Have Space Suit — Will Travel
- Cover art for the hardcover first edition
- Author: Robert A. Heinlein
- Cover artist: Ed Emshwiller
- Language: English
- Series: Heinlein juveniles
- Genre: Science fiction
- Publisher: Scribner's
- Publication date: 1958
- Publication place: United States
- Media type: Print (hardcover & paperback)
- Preceded by: Citizen of the Galaxy

= Have Space Suit—Will Travel =

1958 SF novel by Robert A. Heinlein

Have Space Suit—Will Travel is a science fiction novel for young readers by American writer Robert A. Heinlein, originally serialized in The Magazine of Fantasy & Science Fiction (August, September, and October 1958) and published by Scribner's in hardcover in 1958. The last Heinlein novel to be published by Scribner's, it was nominated for a Hugo Award in 1959 and won the Sequoyah Children's Book Award for 1961. Heinlein's engineering expertise enabled him to add realistic detail; during World War II, he had been a civilian aeronautics engineer at a laboratory which developed pressure suits for use at high altitudes.

==Plot summary==
In the near future, Earth has established some lunar bases. High school senior Clifford "Kip" Russell is determined to get to the Moon, but the price of a ticket is far beyond his reach. His unorthodox father suggests he enter an advertising jingle-writing contest; first prize is an all-expenses-paid trip there. Instead, he wins a used space suit. Kip puts the suit (which he names "Oscar") back into working condition.

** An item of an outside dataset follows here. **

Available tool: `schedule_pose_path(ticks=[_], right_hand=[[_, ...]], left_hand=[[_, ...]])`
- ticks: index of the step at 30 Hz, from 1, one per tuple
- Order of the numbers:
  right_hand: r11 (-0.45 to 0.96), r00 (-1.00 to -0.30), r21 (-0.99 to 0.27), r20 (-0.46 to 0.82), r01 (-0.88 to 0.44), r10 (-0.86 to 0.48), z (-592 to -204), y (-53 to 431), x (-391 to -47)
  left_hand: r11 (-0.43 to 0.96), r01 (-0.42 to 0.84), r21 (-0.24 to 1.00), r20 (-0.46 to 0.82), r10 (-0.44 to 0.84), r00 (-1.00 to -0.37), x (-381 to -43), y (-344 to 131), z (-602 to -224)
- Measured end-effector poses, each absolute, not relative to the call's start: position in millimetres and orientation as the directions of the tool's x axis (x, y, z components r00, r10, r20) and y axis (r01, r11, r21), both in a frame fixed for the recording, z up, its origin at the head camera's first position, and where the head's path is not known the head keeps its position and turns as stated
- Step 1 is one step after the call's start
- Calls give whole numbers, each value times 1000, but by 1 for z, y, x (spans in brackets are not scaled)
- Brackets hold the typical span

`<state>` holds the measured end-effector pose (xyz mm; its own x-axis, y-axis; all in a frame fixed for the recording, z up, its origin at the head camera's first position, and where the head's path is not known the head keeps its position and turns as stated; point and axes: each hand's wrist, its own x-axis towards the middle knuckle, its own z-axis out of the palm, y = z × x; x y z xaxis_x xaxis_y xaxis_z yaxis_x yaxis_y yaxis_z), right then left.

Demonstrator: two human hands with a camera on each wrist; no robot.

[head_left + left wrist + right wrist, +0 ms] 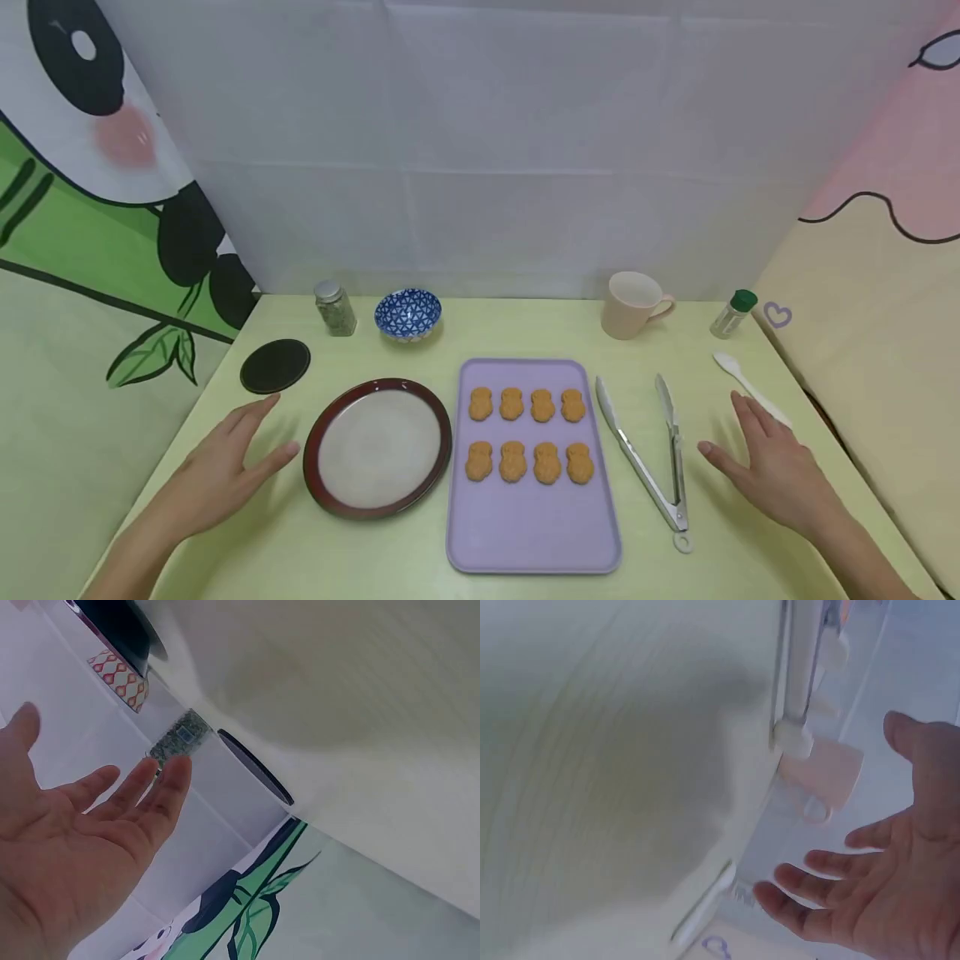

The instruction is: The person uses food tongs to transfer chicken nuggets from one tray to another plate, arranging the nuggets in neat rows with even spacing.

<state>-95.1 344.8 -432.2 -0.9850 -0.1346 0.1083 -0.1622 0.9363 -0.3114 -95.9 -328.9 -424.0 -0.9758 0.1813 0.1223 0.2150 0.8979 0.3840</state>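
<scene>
Both thumbs apart from fingers, I hover my left grip (pixel 225 468) beside the brown-rimmed plate (pixel 378 450), my right grip (pixel 776 467) near the tongs (pixel 647 475); between them, eight golden pieces (pixel 547 463) on the purple tray (pixel 532 533); farther back, blue-patterned bowl (pixel 407 315) and mug (pixel 627 312).

Left of the tray (pixel 532 533), the left wrist view's top edge cuts off the plate (pixel 124 630); the label (pixel 187 734) on the jar (pixel 169 744) is too small to read, and the left hand (pixel 97 840) partly covers the jar. Right of the tray, the right wrist view's top edge crops the tongs (pixel 800 667).
</scene>
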Motion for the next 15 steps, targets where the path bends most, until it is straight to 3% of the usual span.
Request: schedule_pose_path(ticks=[5,15], right_hand=[[900,-996,-430,-12,-76,-90,-434,319,-96],[901,-992,-433,-117,14,-41,-452,285,-101]], left_hand=[[874,174,454,59,166,-984,-104,-324,-427],[804,59,591,-109,152,-982,-117,-313,-439]])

Kip reluctantly decides to return his space suit for a cash prize to help pay for college, but puts it on for one last walk. As he idly broadcasts on his shortwave radio, someone identifying herself as "Peewee" answers and requests a homing signal. He is shocked when a flying saucer lands practically on top of him. An 11-year-old girl (Peewee) and an alien (the "Mother Thing") flee from it, but all three are quickly captured and taken to the Moon.

Their kidnapper, nicknamed "Wormface", is a horrible-looking alien who contemptuously refers to any not of his species as "animals". Wormface has two human flunkies, "Fats" and "Skinny", who assisted him in initially capturing the Mother Thing and Peewee, the latter a genius and the daughter of an eminent scientist. The Mother Thing speaks in what sounds like birdsong (illustrated by a few musical notations), but Kip and Peewee have no trouble understanding her.

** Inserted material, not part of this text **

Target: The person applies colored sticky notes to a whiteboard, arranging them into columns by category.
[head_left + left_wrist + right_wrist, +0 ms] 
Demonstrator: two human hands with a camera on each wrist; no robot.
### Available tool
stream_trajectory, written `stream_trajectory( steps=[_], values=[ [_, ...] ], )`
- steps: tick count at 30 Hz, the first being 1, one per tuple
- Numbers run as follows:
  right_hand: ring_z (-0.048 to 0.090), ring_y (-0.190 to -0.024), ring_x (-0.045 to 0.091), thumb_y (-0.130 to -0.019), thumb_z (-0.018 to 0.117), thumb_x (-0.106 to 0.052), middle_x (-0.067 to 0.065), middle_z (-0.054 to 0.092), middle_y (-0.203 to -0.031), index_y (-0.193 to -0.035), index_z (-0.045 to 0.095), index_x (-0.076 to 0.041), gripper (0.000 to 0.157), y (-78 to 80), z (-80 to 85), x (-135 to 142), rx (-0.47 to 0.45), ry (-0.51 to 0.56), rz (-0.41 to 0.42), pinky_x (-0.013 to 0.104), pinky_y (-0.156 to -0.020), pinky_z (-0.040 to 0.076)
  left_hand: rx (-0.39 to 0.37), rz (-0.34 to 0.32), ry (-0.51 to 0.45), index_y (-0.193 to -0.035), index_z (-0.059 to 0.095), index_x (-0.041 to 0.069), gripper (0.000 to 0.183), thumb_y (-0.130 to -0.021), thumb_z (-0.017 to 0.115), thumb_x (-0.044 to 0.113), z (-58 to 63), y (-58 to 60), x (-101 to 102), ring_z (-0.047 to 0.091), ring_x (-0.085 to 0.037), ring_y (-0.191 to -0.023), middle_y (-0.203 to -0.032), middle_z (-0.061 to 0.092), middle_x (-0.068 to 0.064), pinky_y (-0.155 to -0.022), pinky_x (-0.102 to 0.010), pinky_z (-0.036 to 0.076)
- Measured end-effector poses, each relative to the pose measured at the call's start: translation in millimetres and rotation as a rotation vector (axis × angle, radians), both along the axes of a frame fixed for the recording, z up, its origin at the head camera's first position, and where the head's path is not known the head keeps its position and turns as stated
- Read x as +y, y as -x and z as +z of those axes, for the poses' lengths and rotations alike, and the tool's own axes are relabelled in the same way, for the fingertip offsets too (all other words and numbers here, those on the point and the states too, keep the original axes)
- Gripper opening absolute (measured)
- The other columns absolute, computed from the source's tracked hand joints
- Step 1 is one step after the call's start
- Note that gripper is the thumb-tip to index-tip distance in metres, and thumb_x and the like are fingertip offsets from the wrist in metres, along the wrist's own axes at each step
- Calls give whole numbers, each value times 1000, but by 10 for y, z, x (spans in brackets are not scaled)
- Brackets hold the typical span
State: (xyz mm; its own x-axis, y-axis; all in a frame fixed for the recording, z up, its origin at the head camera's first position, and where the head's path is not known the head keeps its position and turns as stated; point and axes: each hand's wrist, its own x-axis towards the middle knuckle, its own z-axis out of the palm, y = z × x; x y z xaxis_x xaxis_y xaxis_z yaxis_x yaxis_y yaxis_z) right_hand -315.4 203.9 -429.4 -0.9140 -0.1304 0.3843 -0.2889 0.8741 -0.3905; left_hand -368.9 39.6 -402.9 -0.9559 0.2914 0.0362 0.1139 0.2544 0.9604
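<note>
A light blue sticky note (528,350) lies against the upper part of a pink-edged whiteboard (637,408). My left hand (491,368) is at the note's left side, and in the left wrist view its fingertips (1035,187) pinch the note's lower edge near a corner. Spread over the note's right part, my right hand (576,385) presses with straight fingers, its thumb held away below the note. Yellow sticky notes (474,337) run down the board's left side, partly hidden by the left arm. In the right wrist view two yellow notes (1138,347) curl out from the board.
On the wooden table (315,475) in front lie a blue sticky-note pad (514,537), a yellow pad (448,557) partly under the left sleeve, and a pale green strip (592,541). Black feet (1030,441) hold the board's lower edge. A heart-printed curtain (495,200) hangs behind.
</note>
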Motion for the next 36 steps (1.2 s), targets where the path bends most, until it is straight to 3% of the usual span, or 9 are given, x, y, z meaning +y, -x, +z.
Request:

Kip, Peewee, and the Mother Thing escape and try to reach the nearest human lunar base on foot, but they are recaptured and taken to a base on Pluto. Kip is thrown into a cell, later to be joined by Fats and Skinny, who have apparently outlived their usefulness. After Skinny is taken away, Fats tells Kip that his former employers eat humans, before he too disappears.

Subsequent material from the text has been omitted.